Professor Dame Carol Black: One
would have to think somehow of providing a smoking area that is
distinct or separate from the home or the institution. I do not
think any of these things are easy, but, if you start from the
premise that you will have exemptions, it becomes incredibly difficult
I think to do it that way.
Q129 Chairman: Obviously there are
some psychiatric institutions where people are in there by force
of law, as indeed prisoners are in there by force of law as well.
What are the practicalities of having a shelter or a place to
go to smoke under those circumstances?
Professor Dame Carol Black: I
see the difficulties but I think it is up to those institutions.
They have to deal with lots of problems, they would have to come
to some arrangement for this. I do not think any of these things
are easy, but I would have thought we ought to be able to provide
some area that is separate from the main buildings. I agree that
with staffing and all the problems it is not easy, but I think
it would be much better to go for a comprehensive ban.
Q130 Chairman: Is there a case for
more smoking-cessation programmes in institutions like prisons
and other long-term institutions?
Professor Dame Carol Black: We
would like maximum effort put into these types of institutions.
I would echo what Fiona said, that in this country we have done
very well with the programmes that we have, and for a time you
might have to concentrate particular effort in these institutions
to try to help them get over what might be a somewhat bumpy period.
Dr Edwards: I think it should
be possible to provide secure outside areas, so smoking can still
occur outside in the usual way. But, as Carol said, whenever you
introduce a policy like this you must do it with providing smoking-cessation
support. That is absolutely crucial. As was heard in the Department's
evidence, there are examples of smoke-free prisons in the UK,
and certainly in California, and there are examples of smoke-free
residential mental health care institutions. One of the institutions
in Norfolk has gone smoke-free, and I am sure there are others
as well. There are some practical problems, but the principle
must be to protect the staff and non-smoking other residents from
an unacceptable health hazard.
Q131 Chairman: In the prison I mentioned
earlier, the smoking shelter for staff and prisoners is within
the boundary walls, as it were, or fences of the institutions.

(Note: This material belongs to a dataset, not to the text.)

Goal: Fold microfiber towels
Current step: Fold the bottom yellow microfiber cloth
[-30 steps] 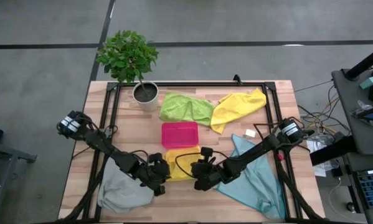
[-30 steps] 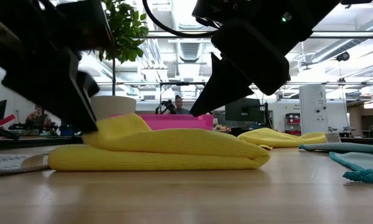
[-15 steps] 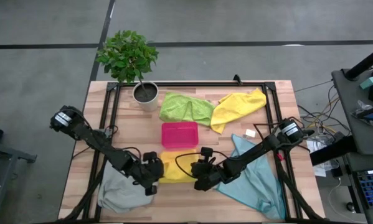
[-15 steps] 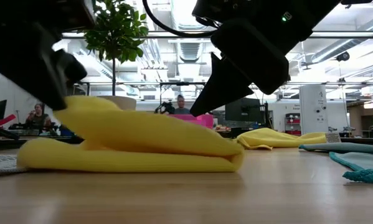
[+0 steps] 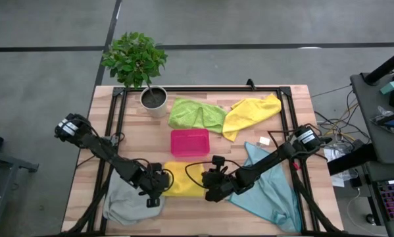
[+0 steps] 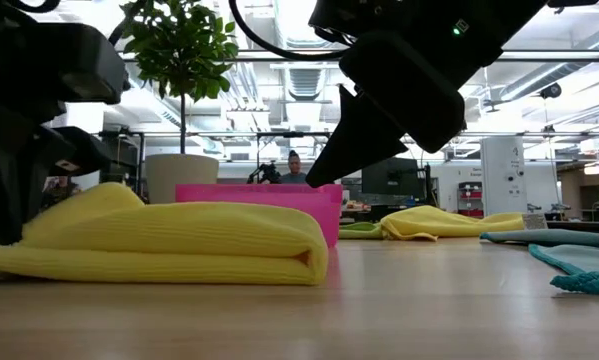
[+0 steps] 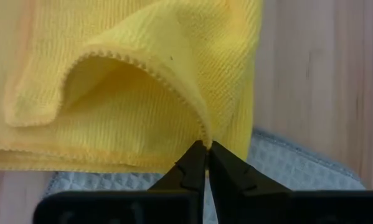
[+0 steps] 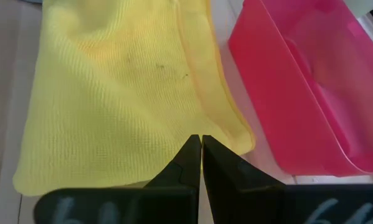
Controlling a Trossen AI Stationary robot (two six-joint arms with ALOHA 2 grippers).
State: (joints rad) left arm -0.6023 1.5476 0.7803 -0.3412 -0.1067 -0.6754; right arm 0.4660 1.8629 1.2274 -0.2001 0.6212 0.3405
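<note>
A yellow microfiber towel (image 5: 182,181), folded into a thick pad, lies on the table in front of the pink tray (image 5: 190,142). My left gripper (image 5: 154,192) is shut on its left end, which overlaps the crumpled pale grey towel (image 5: 127,205). My right gripper (image 5: 208,191) stands shut over the pad's right end (image 8: 174,118). In the low view a gap shows between its tip (image 6: 315,182) and the towel (image 6: 169,245). The teal towel (image 5: 270,187) lies spread under the right arm. My left gripper pinches the hemmed edge of the yellow towel's top layer (image 7: 197,132) between its two fingertips, at the pad's left end. The fingers slant down from the table's left. That edge stands up in a small arch (image 7: 111,62). The rest of the pad lies flat, partly on the grey towel (image 7: 286,167).
A lime green towel (image 5: 197,113) and a second yellow towel (image 5: 252,110) lie crumpled at the far side. A potted plant (image 5: 153,97) stands at the far left. A dark frame (image 5: 203,89) runs along the table's edges. Bare wood (image 5: 144,145) shows left of the tray.
My left gripper has gone toward the table's left edge and tipped more steeply down, holding the towel's edge. The folded yellow towel has slid left after it, and its right end has drawn back from under my right gripper. The raised top layer has sunk flatter.
</note>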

It may be the case that it would be difficult for a complete ban
to take place at some institutions. Clearly that is something
that would need to be addressed. It might be physically impossible
under some circumstances to have that.
Q132 Chairman: If there are no further
questions, could I thank you all for coming along to give evidence
to the Committee this morning. We will look forward to the further
evidence that is going to be submitted.
Professor Dame Carol Black: Could
I say, if this were to come in, you would almost complete the
report that was first published by the Royal College of Physicians
50 years ago.
Q133 Chairman: Only 50 years!
Professor Dame Carol Black: Our
recommendationsand we have moved through them over 50 yearscould
be complete.
Chairman: There was a dispute about the
science a little bit more then than there perhaps is today.